*** Begin section ***

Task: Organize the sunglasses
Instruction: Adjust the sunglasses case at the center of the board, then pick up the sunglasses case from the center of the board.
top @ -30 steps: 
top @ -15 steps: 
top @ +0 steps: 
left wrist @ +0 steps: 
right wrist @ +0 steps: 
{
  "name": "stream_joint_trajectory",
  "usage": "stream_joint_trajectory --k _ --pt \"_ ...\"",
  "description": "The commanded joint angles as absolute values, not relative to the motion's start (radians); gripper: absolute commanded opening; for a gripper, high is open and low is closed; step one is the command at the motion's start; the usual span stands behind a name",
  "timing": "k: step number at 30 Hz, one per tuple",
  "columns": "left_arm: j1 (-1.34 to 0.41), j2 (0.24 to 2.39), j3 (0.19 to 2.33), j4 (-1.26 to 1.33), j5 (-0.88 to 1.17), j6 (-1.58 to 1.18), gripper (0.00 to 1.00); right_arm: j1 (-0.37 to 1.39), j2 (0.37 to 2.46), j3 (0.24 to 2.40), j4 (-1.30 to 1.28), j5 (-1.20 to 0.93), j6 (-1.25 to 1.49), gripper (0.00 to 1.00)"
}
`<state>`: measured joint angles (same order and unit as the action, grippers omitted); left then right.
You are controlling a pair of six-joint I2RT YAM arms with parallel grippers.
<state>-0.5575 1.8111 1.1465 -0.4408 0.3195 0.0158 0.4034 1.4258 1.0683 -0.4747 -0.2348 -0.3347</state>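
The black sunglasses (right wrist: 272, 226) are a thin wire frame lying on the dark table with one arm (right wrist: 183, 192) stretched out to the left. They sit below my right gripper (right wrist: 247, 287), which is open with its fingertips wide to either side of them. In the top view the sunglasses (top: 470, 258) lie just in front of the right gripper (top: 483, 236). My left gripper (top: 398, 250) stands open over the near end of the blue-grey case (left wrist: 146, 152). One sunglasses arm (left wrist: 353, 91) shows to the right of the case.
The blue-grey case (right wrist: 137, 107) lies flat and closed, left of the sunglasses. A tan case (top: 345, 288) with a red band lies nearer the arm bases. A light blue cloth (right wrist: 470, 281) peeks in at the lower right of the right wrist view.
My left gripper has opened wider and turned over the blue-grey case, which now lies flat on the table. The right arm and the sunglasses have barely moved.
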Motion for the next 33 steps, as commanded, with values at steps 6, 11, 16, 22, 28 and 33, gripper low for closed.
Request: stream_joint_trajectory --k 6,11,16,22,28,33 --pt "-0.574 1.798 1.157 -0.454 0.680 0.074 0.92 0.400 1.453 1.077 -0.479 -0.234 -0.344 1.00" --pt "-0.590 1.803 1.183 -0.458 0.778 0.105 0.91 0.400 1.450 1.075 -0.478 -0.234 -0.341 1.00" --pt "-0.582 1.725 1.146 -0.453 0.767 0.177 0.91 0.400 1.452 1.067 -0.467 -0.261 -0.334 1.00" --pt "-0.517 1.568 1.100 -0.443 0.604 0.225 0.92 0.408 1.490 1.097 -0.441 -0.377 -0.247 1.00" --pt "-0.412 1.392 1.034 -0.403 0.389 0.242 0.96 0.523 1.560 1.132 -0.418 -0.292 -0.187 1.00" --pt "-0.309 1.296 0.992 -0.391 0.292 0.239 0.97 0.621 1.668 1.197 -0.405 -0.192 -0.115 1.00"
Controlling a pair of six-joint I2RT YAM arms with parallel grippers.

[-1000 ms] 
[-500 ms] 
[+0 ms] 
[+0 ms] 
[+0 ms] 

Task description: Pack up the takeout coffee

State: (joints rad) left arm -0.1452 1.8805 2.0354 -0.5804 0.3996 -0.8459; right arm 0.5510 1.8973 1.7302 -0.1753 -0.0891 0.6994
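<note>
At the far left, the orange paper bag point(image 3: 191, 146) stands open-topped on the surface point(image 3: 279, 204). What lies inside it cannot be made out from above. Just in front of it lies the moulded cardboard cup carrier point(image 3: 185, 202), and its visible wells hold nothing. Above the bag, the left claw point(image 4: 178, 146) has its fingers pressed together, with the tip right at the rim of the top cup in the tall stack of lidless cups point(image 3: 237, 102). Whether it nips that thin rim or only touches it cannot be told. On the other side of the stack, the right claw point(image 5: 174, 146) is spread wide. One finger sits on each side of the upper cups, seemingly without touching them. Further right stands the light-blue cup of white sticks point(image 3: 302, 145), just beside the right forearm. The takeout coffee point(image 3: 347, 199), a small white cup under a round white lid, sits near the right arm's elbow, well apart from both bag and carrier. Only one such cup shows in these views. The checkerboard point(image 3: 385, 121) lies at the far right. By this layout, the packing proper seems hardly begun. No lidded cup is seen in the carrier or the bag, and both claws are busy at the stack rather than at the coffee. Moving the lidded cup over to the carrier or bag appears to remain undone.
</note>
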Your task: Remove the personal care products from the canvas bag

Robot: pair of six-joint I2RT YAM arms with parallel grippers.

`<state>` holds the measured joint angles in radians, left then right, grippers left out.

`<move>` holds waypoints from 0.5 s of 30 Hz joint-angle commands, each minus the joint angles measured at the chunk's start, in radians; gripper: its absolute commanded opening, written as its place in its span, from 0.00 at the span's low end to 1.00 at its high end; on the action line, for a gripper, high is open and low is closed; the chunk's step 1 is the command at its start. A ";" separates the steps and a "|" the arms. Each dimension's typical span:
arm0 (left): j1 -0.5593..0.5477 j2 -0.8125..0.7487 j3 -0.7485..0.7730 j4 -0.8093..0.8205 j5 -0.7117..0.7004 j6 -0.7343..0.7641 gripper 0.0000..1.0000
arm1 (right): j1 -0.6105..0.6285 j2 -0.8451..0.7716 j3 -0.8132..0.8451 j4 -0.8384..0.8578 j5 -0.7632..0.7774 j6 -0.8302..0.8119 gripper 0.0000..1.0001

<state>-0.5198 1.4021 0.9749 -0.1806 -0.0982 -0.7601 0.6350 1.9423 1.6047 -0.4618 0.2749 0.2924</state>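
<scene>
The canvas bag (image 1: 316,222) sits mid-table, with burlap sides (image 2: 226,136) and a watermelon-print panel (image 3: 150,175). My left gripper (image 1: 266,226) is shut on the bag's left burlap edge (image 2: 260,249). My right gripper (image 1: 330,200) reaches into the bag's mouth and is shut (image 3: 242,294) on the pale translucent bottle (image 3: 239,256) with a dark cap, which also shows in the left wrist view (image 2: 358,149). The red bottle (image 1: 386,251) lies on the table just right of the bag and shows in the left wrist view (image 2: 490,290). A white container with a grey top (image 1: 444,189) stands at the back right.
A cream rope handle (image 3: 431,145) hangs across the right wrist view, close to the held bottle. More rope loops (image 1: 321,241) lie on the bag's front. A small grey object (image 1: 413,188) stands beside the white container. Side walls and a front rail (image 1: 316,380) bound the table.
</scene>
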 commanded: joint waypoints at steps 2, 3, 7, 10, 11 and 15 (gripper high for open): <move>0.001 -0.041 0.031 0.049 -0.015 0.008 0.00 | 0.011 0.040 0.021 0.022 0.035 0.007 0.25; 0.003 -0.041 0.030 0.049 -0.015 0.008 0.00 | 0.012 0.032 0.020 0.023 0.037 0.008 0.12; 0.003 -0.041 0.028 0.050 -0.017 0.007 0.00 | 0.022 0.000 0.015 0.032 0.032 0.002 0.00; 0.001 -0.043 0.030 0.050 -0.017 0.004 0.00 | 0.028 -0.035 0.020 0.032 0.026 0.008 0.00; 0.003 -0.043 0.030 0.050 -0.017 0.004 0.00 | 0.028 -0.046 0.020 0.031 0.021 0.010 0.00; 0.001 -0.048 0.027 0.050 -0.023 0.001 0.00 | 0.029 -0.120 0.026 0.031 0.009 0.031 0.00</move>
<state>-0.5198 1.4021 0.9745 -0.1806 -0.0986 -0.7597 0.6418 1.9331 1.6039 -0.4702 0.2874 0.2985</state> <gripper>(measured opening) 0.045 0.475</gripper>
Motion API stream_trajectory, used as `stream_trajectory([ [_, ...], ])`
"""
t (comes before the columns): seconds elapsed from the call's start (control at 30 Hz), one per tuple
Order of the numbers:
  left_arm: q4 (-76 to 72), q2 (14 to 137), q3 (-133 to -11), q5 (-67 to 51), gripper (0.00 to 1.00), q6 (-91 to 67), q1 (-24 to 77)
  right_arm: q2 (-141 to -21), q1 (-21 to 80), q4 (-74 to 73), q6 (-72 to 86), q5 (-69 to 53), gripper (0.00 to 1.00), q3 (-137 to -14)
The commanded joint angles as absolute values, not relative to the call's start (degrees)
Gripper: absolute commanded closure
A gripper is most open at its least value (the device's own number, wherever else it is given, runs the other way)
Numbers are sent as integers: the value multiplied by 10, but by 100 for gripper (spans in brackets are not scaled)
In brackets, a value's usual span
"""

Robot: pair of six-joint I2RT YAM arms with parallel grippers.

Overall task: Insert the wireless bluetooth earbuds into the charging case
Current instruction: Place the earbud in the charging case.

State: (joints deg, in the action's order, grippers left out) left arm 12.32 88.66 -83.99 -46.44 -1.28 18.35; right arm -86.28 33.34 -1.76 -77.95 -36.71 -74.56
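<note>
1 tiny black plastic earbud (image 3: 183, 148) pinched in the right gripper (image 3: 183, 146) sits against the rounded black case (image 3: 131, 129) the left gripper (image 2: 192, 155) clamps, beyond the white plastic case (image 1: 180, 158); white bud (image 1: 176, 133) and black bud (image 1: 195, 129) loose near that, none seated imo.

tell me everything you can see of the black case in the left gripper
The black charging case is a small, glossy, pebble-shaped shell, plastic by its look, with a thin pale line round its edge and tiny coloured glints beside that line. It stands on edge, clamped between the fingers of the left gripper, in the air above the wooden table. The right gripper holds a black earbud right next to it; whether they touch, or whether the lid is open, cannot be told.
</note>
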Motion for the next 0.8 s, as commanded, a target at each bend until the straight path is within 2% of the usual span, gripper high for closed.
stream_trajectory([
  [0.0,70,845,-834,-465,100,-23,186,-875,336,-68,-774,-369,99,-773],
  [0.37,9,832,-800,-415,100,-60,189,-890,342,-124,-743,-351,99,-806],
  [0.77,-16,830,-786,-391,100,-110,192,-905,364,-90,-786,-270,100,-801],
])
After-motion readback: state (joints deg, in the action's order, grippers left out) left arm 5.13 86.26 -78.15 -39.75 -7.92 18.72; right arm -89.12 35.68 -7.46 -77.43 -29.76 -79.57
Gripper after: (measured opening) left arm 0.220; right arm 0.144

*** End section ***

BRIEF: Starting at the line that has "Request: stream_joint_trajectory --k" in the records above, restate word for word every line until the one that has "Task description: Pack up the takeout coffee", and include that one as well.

TASK RESPONSE:
Request: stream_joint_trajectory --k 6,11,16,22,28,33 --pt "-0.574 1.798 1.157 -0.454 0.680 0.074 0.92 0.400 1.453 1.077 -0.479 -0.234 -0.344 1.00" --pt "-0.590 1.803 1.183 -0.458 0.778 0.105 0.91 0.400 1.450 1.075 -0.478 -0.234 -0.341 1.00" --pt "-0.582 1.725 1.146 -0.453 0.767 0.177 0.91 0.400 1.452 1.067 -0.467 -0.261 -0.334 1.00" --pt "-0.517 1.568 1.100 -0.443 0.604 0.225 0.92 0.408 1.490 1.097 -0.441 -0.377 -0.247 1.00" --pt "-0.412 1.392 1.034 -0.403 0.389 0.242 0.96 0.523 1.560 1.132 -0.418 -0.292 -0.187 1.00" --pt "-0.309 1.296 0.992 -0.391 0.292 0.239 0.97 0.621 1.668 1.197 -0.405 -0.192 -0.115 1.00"
Controlling a pair of six-joint I2RT YAM arms with parallel grippers.

[-1000 ms] 
[-500 ms] 
[+0 ms] 
[+0 ms] 
[+0 ms] 

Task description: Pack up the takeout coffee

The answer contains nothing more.